Three films, all very good in their own way
First, an entertaining look at the 1962 Tour de France. The focus is on the fans, bystanders, and “stragglers” who refuse to give up until they collapse by the side of the road. It’s not about winning, in fact you don’t even learn who won. It’s about the racing and the anonymous people who love it. Amazing to watch the guys on the motorcycles who follow the riders, their passengers taking pictures, eating, even sleeping.

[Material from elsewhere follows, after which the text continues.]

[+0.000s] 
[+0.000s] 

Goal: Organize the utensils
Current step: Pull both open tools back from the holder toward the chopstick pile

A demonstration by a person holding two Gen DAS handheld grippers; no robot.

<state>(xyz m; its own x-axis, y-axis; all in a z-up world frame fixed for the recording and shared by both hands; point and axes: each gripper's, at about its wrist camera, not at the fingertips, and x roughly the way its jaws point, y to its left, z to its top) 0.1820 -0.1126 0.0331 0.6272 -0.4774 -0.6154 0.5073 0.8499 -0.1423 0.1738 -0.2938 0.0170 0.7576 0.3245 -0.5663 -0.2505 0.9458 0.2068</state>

Second, a very quiet, somber presentation of assembly line workers at a Citroen factory in 1973. Many of the workers know they are being filmed, but almost none of them smile or show any interest. They look fairly glum. The camera follows their repetitious movements, creating a kind of poetry of man and machine. After nearly an hour you start to feel this is a horrendous way to earn a living. There is a brief middle section that takes place at an auto show, and we get to see and hear customers interacting with salesmen. Of course, the cars we were just watching get assembled are there on the showroom floor. You get the feeling that the people assembling the cars are very different from the people buying the cars. Without any voice-over narration, you are left to your own interpretation.
And the third film is both funny and sad, as Malle and his crew of eight buzz about a busy street in a working-class Paris neighborhood and ask people what they are doing and if they are happy with their lives and many of them answer in what seems to be quite open ways. Many are not from Paris, some are immigrants, almost none of them have jobs—either they’re pensioners or on disability. Most seem to be just passing the time out amongst the people. It’s a fascinating glimpse of the time and place in which it was filmed.